Get node description
If you want a exact node description you can run:
Then g5k-checks put a json and a yaml file in /tmp/
root@adonis-3:~# g5k-checks -m api root@adonis-3:~# ls /tmp/ adonis-3.grenoble.grid5000.fr.json adonis-3.grenoble.grid5000.fr.yaml lost+found
Write your own checks/description
G5k-checks internal
G5k-checks is written in ruby on top of the rspec test framework. It gathers informations from ohai program and compare them with grid'5000 reference API data. Rspec is simple to read and write, so you can copy easily other checks and adapt them to your needs.

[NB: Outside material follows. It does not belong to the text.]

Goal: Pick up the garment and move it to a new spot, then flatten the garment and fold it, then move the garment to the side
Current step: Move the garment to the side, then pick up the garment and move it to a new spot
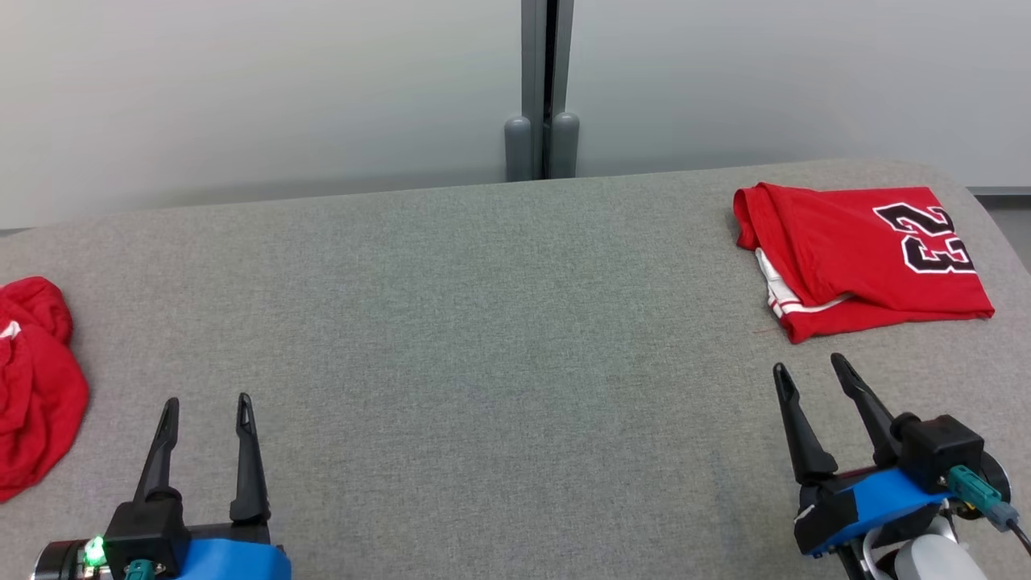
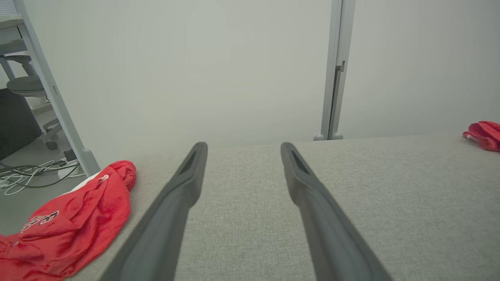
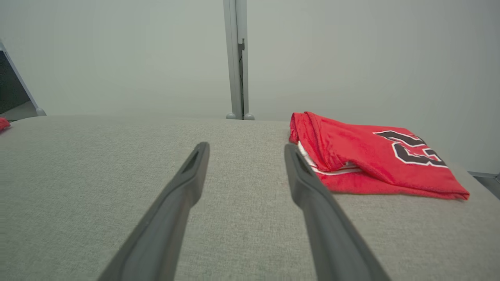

On Debian, installed files are stored in /usr/lib/ruby/vendor_ruby/g5kchecks. Tree is:
├── ohai # Add information to ohai, those informations are use by g5k-checks after ├── rspec # Add Rspec formatter (store informations in different way) ├── spec # Checks directory └── utils # some useful class
Play with ohai
Ohai is a small program who retrieve information from different files/other program on the host. It offers an easy to parse output in Json. We can add information to Json just by writing plugins. For instance if we want to add the version of bash in the description, you can create a small file /usr/lib/ruby/vendor_ruby/g5kchecks/ohai/package_version.rb with:
provides "packages" packages Mash.new packages[:bash] = `dpkg -l | grep bash | awk '{print $3}'`
Play with Rspec
Rspec is a framework for testing ruby programs. G5k-checks use Rspec, not to test a ruby program, but to test host. Rspec is simple to read and write. For instance if we want to ensure that bash version is the good one, you can create a file /usr/lib/ruby/vendor_ruby/g5kchecks/spec/packages/packages_spec.rb with :
describe "Packages" do before(:all) do @system = RSpec.configuration.node.ohai_description end it "bash should should have the good version" do puts @system[:packages][:bash].to_yaml bash_version = @system[:packages][:bash].strip bash_version.should eql("4.2+dfsg-0.1"), "#{bash_version}, 4.2+dfsg-0.1, packages, bash" end end
Add checks
Example: I want to check if flag "acpi" is available on the processor:
Add to /usr/lib/ruby/vendor_ruby/g5kchecks/spec/processor/processor_spec.rb:
it "should have apci" do acpi_ohai = @system[:cpu][:'0'][:flags].include?('acpi') acpi_ohai.should_not be_false, "#{acpi_ohai}, is not acpi, processor, acpi" end
Add informations in description
Example: I want to add bogomips of node:
First we should add information in ohai description. To do this we add in /usr/lib/ruby/vendor_ruby/g5kchecks/ohai/cpu.rb at line 58:
if line =~ /^BogoMIPS/ cpu[:Bogo] = line.chomp.split(": ").last.lstrip end
Then we can retrieve information and add it to the description. To do this we add in /usr/lib/ruby/vendor_ruby/g5kchecks/spec/processor/processor_spec.rb:
it "should have BogoMIPS" do bogo_ohai = @system[:cpu][:Bogo] bogo_ohai.should be_nil, "#{bogo_ohai}, don't have information, processor, bogoMIPS" end
Now you have the information in /tmp/mynode.mysite.grid5000.fr.yaml:
root@graphene-100:/usr/lib/ruby/vendor_ruby/g5kchecks# g5k-checks -m api root@graphene-100:/usr/lib/ruby/vendor_ruby/g5kchecks# grep -C 3 bogo /tmp/graphene-100.nancy.grid5000.fr.yaml ram_size: 16860348416 processor: clock_speed: 2530000000 bogoMIPS: 5053.74 instruction_set: x86-64 model: Intel Xeon version: X3440
Releasing and testing
Tests
Before creating a new standard environment, g5k-checks can be tested on target environments using the jenkins tests: https://intranet.grid5000.fr/jenkins/job/test_g5kchecks
This test can reserve all or the maximum possible nodes (targets cluster-BEST) on each cluster of Grid5000.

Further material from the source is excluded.